### EXERCISE
For this exercise, copy the data exactly and omit any images.

### DATA SEGMENT
+++
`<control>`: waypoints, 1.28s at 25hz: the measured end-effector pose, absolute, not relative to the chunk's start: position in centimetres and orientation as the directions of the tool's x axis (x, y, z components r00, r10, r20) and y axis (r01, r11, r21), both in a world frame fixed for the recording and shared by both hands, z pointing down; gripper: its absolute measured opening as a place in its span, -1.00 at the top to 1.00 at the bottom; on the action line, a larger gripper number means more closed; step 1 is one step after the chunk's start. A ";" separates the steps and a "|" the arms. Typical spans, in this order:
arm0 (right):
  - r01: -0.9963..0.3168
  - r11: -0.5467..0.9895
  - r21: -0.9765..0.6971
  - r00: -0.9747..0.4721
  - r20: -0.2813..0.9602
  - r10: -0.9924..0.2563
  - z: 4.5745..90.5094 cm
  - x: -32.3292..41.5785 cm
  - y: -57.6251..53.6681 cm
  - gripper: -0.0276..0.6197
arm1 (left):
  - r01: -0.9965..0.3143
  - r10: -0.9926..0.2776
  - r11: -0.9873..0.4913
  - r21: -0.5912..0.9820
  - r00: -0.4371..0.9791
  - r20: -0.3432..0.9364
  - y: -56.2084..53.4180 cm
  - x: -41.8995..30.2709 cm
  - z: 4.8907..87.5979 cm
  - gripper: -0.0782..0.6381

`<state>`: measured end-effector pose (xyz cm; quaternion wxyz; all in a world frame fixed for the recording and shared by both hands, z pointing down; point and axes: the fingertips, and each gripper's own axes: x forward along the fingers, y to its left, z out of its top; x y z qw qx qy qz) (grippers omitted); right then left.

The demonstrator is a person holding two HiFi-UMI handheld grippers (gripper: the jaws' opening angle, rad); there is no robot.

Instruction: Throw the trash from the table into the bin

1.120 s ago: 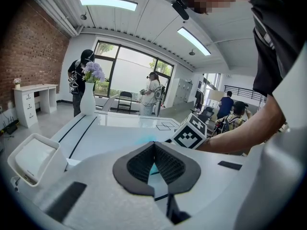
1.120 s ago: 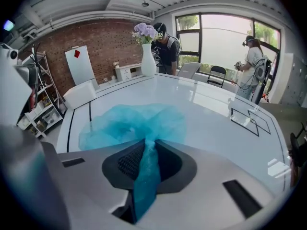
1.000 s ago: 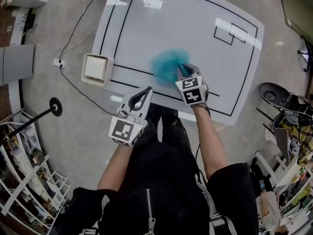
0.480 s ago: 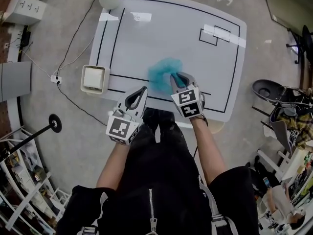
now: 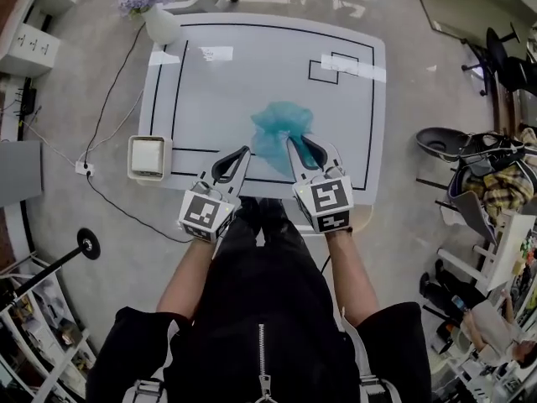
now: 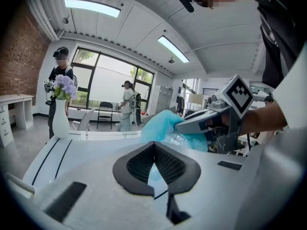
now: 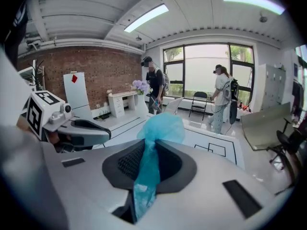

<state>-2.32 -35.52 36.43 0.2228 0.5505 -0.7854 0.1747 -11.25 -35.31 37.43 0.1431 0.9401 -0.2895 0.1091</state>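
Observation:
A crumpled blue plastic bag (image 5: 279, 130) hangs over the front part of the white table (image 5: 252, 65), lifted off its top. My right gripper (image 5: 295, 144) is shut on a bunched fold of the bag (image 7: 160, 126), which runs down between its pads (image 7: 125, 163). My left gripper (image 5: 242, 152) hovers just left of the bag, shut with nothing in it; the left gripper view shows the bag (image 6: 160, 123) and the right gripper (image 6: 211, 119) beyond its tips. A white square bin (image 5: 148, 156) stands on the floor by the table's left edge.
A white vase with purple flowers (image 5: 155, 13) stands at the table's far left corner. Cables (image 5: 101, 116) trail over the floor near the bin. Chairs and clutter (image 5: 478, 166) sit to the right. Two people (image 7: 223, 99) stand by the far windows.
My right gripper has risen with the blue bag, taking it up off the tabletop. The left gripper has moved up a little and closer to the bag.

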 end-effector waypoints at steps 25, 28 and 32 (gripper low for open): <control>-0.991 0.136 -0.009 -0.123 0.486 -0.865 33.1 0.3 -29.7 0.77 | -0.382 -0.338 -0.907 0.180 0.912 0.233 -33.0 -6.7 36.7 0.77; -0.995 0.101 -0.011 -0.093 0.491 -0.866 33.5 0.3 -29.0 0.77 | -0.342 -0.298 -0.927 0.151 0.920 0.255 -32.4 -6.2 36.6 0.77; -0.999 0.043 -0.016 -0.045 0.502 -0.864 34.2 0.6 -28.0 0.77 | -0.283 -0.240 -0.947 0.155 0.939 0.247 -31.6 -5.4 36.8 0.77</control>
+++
### WORKED SOLUTION
`<control>`: waypoints, 1.28s at 25hz: the measured end-effector pose, absolute, not relative to the chunk's start: position in centimetres and orientation as the directions of the tool's x axis (x, y, z components r00, r10, r20) and y axis (r01, r11, r21), both in a world frame fixed for the recording and shared by both hands, z pointing down; gripper: its absolute measured opening as a place in its span, -1.00 at the top to 1.00 at the bottom; on the action line, a larger gripper number means more closed; step 1 is one step after the chunk's start. A ";" separates the steps and a "|" the arms. Typical spans, in this order:
arm0 (right):
  - r01: -0.9963..0.3168
  - r11: -0.5467..0.9895
  - r21: -0.9765..0.6971
  - r00: -0.9747..0.4721
  - r20: -0.2813..0.9602
  - r10: -0.9924..0.2563
  - z: 4.5745..90.5094 cm
  - x: -32.3292..41.5785 cm
  - y: -57.6251..53.6681 cm
  - gripper: -0.0276..0.6197
arm1 (left):
  - r01: -0.9965..0.3143
  - r10: -0.9926..0.2776
  - r11: -0.9873..0.4913
  - r21: -0.5912..0.9820
  - r00: -0.4371..0.9791
  - r20: -0.3432..0.9364
  - y: -56.2084..53.4180 cm
  - x: -41.8995..30.2709 cm
  - z: 4.8907..87.5979 cm
  - gripper: -0.0782..0.6381

`<state>`: measured end-effector pose (xyz cm; quaternion wxyz; all in a world frame fixed for the recording and shared by both hands, z pointing down; point and axes: the fingertips, and each gripper's own axes: x forward along the fingers, y to its left, z out of its top; x y z qw qx qy qz) (grippers omitted); right then left.

The demonstrator is a person holding two HiFi-UMI handheld grippers (gripper: the jaws' opening angle, rad); there is no robot.

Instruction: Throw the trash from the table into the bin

1.120 s ago: 
1.120 s ago: 
1.000 s ago: 
0.480 s ago: 
now: 
now: 
now: 

<state>-2.32 -35.52 36.43 0.2228 0.5505 -0.7854 0.1747 -11.25 -35.31 37.43 0.1431 0.9401 -0.2895 0.1091</state>
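Observation:
A crumpled blue plastic bag (image 5: 279, 130) hangs over the front part of the white table (image 5: 252, 65), lifted off its top. My right gripper (image 5: 295, 144) is shut on a bunched fold of the bag (image 7: 160, 126), which runs down between its pads (image 7: 125, 163). My left gripper (image 5: 242, 152) hovers just left of the bag, shut with nothing in it; the left gripper view shows the bag (image 6: 160, 123) and the right gripper (image 6: 211, 119) beyond its tips. A white square bin (image 5: 148, 156) stands on the floor by the table's left edge.
A white vase with purple flowers (image 5: 155, 13) stands at the table's far left corner. Cables (image 5: 101, 116) trail over the floor near the bin. Chairs and clutter (image 5: 478, 166) sit to the right. Two people (image 7: 223, 99) stand by the far windows.
My right gripper has risen with the blue bag, taking it up off the tabletop. The left gripper has moved up a little and closer to the bag.
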
 end-effector waypoints at steps 25, 28 and 32 (gripper low for open): <control>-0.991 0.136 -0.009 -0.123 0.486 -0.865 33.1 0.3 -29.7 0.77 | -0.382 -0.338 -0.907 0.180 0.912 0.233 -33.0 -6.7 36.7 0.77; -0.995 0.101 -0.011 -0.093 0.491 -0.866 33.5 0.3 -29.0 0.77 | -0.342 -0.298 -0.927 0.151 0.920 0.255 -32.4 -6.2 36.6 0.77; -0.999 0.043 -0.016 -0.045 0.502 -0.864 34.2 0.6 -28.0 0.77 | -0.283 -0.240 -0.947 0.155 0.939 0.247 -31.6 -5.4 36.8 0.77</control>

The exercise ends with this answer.